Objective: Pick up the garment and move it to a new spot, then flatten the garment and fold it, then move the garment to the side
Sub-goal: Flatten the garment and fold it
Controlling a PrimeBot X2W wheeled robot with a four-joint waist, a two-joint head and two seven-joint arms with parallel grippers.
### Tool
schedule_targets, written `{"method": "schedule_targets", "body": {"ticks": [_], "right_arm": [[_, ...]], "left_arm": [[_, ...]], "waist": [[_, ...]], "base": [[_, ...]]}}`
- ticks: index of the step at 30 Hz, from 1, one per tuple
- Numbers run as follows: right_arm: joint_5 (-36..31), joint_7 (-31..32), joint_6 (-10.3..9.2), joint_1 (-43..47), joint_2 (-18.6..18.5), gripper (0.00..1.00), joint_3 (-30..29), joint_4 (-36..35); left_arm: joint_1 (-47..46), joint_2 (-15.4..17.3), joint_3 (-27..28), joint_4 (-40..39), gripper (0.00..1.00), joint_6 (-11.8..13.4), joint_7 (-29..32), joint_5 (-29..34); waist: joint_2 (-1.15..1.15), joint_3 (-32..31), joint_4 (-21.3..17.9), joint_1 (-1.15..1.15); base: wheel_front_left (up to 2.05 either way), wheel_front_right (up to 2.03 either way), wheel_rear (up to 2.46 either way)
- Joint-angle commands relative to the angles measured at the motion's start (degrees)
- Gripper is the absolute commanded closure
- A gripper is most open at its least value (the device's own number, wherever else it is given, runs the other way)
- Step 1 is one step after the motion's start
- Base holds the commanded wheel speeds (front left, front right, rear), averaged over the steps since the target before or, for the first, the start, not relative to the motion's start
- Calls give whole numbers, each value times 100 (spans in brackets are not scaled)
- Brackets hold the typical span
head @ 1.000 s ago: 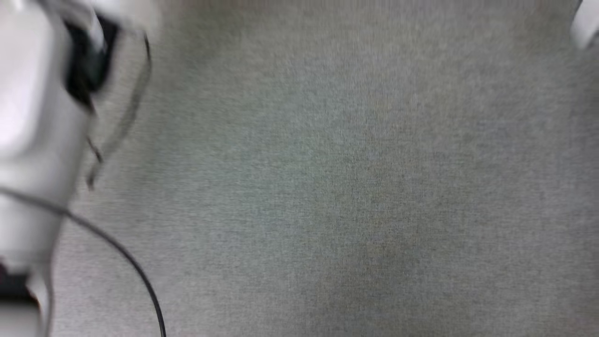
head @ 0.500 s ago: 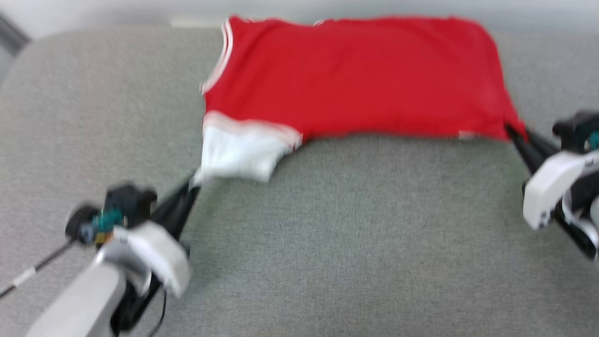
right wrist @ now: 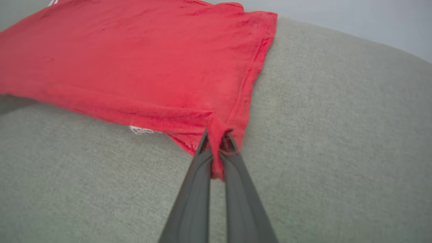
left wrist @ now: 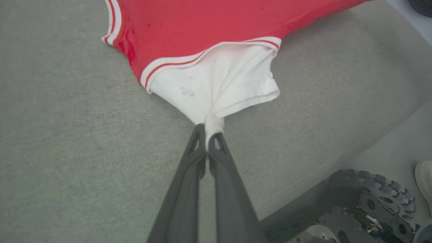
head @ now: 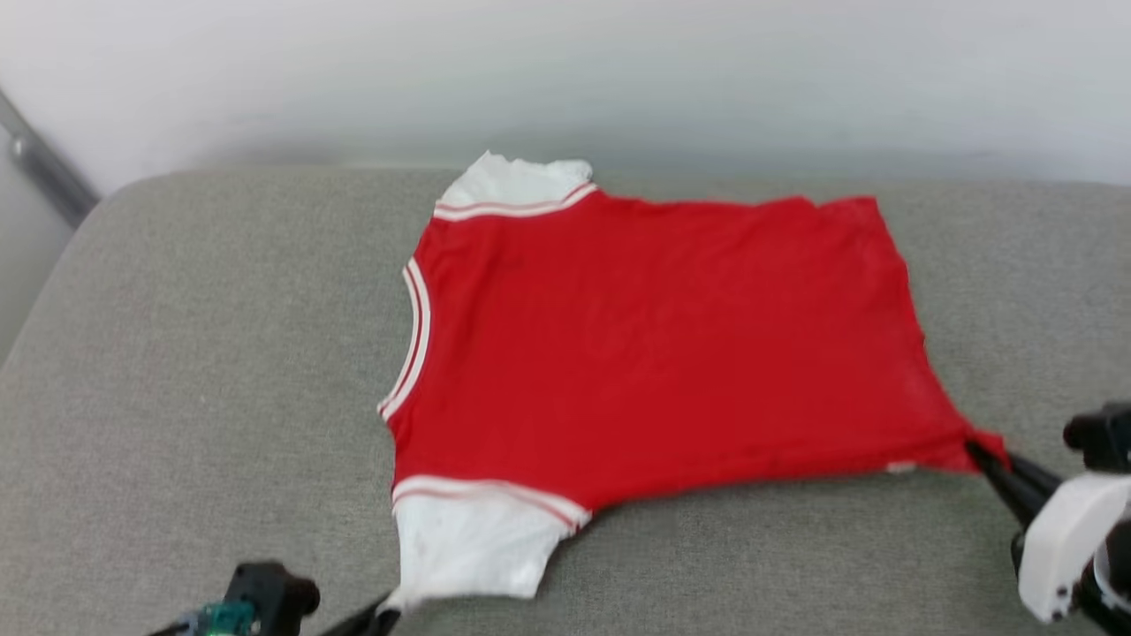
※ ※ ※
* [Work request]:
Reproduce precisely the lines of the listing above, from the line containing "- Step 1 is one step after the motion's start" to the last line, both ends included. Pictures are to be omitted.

* [Answer to this problem]:
- Step 1 is one step after the motion's start
- Base holds the commanded wheel speeds (front left, front right, rear), averaged over the steps since the target before or, for the first, the start, not relative to the motion's start
- Calls give whole numbers, each value times 100 (spans in brackets are not scaled)
- Brackets hold the typical span
head @ 1.000 s ago: 
head @ 0.500 s ago: 
right wrist @ now: 
left wrist @ now: 
head @ now: 

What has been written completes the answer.